Rainer Kolbe - Das Kind

 

181 Mein Kind stiehlt keine gebrauchten Schuhe

Es war die Rede von der Post, die die Post bringt, von Hermes, dem Götterboten, zuletzt auch von der Elternpost, also der Post, die FÜR Eltern bestimmt ist und dort keineswegs immer ankommt.

Es gibt noch ein weitere, sehr seltene und dafür um so spannendere Variante der Elternpost. Das ist die Post VON Eltern FÜR Eltern. Einen solchen Brief bekamen wir vorvergangenen Freitag. Das war just der Tag, an dem unser Kind beschloss, seine Inliner mit in die Schule zu nehmen, weil es doch nach der Schule direkt zur Lieblingsfreundin Nunu wollte. Ich hatte Bedenken: Was würde sein, wenn die geliebten und teuren Inliner in der Schulgarderobe herumstehen und jemand sich dächte, oha, die sehen aber cool aus, „wegfinden“ ist das Stichwort.

Nun, das Kind klopfte mich weich, die Inliner wurden nicht gestohlen, und am Abend fand ich in des Kindes Postmappe besagte seltene und spannende Elternpost: Da schrieb eine Mutter eine volle Seite Text und hat den Brief für alle Eltern kopiert und in der Schule jedem Kind in seine Postmappe legen lassen. Worum ging’s? In der Schule waren Schuhe abhanden gekommen.

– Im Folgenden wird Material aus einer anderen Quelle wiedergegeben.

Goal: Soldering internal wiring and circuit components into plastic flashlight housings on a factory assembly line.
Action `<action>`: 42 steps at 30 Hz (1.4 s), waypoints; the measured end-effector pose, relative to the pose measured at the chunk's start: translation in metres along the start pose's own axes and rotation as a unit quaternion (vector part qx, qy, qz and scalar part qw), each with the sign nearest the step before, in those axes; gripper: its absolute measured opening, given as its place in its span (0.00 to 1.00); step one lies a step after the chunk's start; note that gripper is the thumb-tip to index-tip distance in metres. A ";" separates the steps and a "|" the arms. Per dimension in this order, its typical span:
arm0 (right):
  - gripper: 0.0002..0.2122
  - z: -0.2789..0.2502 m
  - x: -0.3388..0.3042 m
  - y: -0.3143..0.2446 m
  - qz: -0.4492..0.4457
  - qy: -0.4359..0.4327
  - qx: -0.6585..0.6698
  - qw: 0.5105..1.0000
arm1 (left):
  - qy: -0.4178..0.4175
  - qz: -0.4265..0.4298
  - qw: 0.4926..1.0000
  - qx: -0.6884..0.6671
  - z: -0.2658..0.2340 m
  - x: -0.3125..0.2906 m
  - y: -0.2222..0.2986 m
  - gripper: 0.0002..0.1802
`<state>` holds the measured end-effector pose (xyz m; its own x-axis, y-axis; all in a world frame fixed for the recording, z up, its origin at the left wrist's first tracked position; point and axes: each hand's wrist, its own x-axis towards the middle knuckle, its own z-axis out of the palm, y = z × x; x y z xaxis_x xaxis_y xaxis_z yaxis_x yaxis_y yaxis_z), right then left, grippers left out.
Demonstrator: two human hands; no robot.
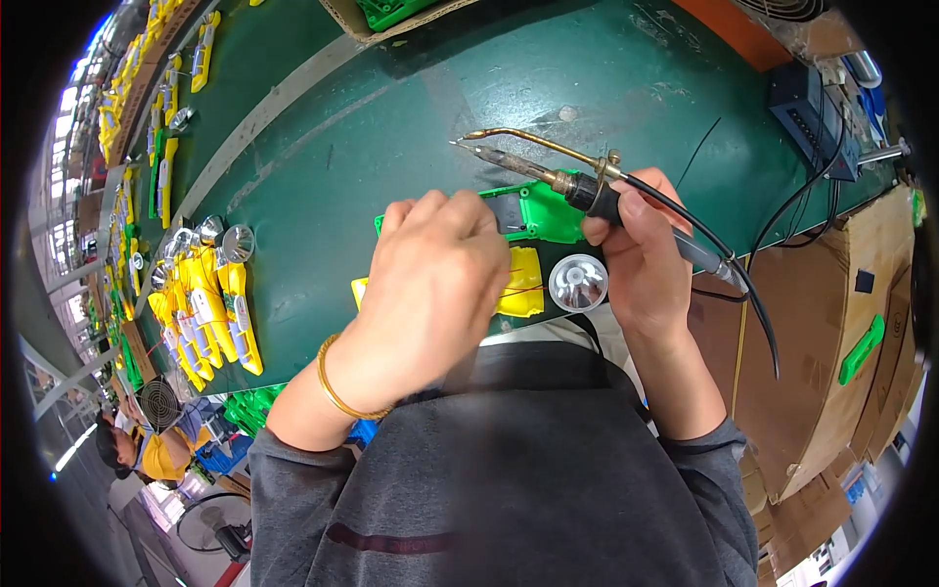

Wie kann das sein? Ungefähr so: Wenn die Kinder morgens in der Schule ankommen, ziehen sie ihre schlammverkrusteten und zudem mit übel riechendem Stalldung (Landkinder!) verklebte Schuhe aus und ihre Schulhausschuhe an. Das hält die Schule sauber.

Und da stehen also die schmuddeligen Stalldungschuhe in Reih’ und Glied, und, klar, wenn besonders schön verschlammte oder besonders cool verkrustete Exemplare dabei sind, dann kann ein anderes Kind vielleicht mal auf die Idee kommen, sich diese Schuhe „auszuleihen“, auch wenn sie ihm selbst eher nicht gehören.

Du sollst nicht stehlen, das ist klar. Aber: Die Welt ist nicht perfekt, es soll vorkommen, dass in ihr eben doch gestohlen wird. Das ist ärgerlich, und wenn meinem Kind die Schuhe gestohlen würden, würde ich mich auch ärgern. Und bei der Schule nachfragen, ob das häufiger vorkomme und was man unternehmen können und was man seitens der Schule schon unternommen habe und was ich selbst tun könne. Aber ich würde mich sicher nicht entblöden, eine Seite Text zu verfassen, zu vervielfältigen und verteilen zu lassen!

Das Beste kommt, wie immer, zum Schluss. Am Ende eben jenes Briefes war ein Abschnitt, darauf sollte ich unterschreiben, dass ich mit meinem Kind über das Problem der gestohlenen Schuhe und über das Stehlen an sich ernsthaft gesprochen habe. Diesen Abschnitt sollte das Kind dann mitnehmen, auf dass die in der Schule gesammelten Abschnitte eben jener Mutter ausgehändigt werden.

Selbstverständlich habe ich nicht unterschrieben, ich bin doch nicht doof und bescheinige anderen Eltern, worüber ich mit meinem Kind rede oder gar zu reden haben! Bin ich anderen Eltern schriftlich Rechenschaft schuldig über den Inhalt unserer mittäglichen Tischgespräche? Ich denken: nö.

Nun steht mein Kind wahrscheinlich jetzt unter dem Verdacht, Schuhe gestohlen zu haben. Zumindest bei den Eltern des bestohlenen Kindes.

Doch mein Kind stiehlt keine gebrauchten Schuhe. Erstens: Du sollst nicht stehlen, das weiß das Kind einer Pastorin natürlich. Und zweitens bleibt der treueste aller Treuen seit kurzem zuhause am Fenster: Teddy. Denn das Kind hat Angst, dass Teddy gestohlen wird! Das ist praktisch ein Beweis: Wäre mein Kind ein Dieb, so wäre Teddy bei den Diebestouren natürlich immer dabei, zum Schmierestehen vielleicht.

Ich bin erleichtert. Weniger darüber, dass ich vor mir selbst beweisen konnte, dass mein Kind keine gebrauchten Schuhe stiehlt. Sondern vor allem wegen Teddy. Ich hatte immer große Angst, dass er in der Schule gestohlen wird.